I could go with the Prophet. I bet she'd take me with her, if she knew I was a seer, too, and that I was brave. Braver than any eleven-year-old the captain of this boat ever saw. She is an exciting priestess, even if she's even older than Yanabeth and white to boot. She escaped from the evil people on Galactica who don't believe in anything, and took poor dying Adama's own son with her, and I think they'll get married and lead all the people to Earth and Galactica will be sorry for ever thinking she was crazy. That's how it should be, anyway.

And if I tell her, the Prophet will call forth the gods to stop those Cylons still on the Colonies, and she will take me with her to go rescue Ishana and my mama and my sisters.
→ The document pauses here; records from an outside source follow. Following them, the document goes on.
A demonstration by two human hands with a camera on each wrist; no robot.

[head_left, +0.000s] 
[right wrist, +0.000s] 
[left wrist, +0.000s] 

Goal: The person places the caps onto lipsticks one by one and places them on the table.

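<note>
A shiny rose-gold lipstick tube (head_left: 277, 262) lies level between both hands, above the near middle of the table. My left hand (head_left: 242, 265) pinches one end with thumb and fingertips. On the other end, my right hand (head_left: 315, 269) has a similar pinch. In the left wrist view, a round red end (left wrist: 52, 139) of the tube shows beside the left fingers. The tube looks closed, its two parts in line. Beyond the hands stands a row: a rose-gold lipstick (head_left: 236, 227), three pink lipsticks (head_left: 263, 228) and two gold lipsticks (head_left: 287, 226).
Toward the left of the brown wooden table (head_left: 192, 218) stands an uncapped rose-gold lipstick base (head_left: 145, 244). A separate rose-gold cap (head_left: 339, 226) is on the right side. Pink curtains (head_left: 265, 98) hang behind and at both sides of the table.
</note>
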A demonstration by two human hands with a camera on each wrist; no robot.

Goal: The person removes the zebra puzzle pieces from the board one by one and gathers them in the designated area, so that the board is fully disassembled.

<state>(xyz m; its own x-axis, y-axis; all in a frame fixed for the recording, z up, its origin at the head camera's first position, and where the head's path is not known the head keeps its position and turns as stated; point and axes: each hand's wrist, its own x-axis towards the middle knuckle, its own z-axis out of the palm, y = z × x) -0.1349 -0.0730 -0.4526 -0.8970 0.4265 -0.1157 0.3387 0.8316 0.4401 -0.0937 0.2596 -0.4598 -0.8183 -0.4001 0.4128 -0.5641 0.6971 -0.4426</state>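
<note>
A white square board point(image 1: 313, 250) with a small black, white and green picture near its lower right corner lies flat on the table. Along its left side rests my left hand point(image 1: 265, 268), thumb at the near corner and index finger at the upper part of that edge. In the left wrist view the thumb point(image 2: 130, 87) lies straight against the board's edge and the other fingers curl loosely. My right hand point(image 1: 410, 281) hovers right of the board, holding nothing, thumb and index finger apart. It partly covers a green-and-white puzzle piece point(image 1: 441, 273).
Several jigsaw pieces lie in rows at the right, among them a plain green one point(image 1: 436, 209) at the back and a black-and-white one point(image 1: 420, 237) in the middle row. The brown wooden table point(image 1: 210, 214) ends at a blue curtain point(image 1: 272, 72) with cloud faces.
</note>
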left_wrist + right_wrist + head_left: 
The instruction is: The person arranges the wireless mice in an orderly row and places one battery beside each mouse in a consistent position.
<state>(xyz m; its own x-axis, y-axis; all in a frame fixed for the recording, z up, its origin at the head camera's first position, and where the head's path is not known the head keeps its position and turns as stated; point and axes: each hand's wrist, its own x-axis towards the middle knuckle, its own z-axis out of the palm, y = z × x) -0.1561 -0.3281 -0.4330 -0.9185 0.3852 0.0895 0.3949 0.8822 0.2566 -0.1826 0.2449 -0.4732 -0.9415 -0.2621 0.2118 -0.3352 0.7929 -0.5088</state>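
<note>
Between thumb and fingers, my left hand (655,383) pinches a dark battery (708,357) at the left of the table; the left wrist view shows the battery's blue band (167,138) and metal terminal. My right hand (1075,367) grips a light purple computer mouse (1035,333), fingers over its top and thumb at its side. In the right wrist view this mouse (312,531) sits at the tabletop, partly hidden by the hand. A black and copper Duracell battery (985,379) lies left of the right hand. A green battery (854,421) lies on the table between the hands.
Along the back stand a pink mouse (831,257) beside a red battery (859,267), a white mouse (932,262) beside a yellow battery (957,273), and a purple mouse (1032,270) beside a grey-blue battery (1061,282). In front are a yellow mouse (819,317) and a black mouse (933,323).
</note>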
And Ishana will be waiting for me, her hair so long it's fallen to her ankles because she promises never to cut it until I came home, and her hands will be held out.

"You came home. Just like you promised," she'll say.

"I never left. I dreamed of you every night," I'd say. "I wished for you. And our mama. And our sisters."

"I know," Ishana will say, and we will link arms and Mama will be waiting in the doorway with a smile. "I saw you in all my dreams, too. Did you really kill a hundred Cylons with a sword?"

"Two hundred," the Prophet will say, and it will be true. "Tala is very brave. I would have died without her to help me."

The priestess shakes me a little, and I come back from my daydream, which was better than any of my real dreams. Ishana is happy in my daydream, and my mama is happy, and I am braver than anyone in the Colonies, even Adama's son, and everyone knows he is braver than brave.

"What are you thinking of, Tala?" Yanabeth asks.

"Home," I say, putting my arms out. I'm kind of dizzy about how wonderful things are going to be soon. "I am going home soon, and everything will be all right."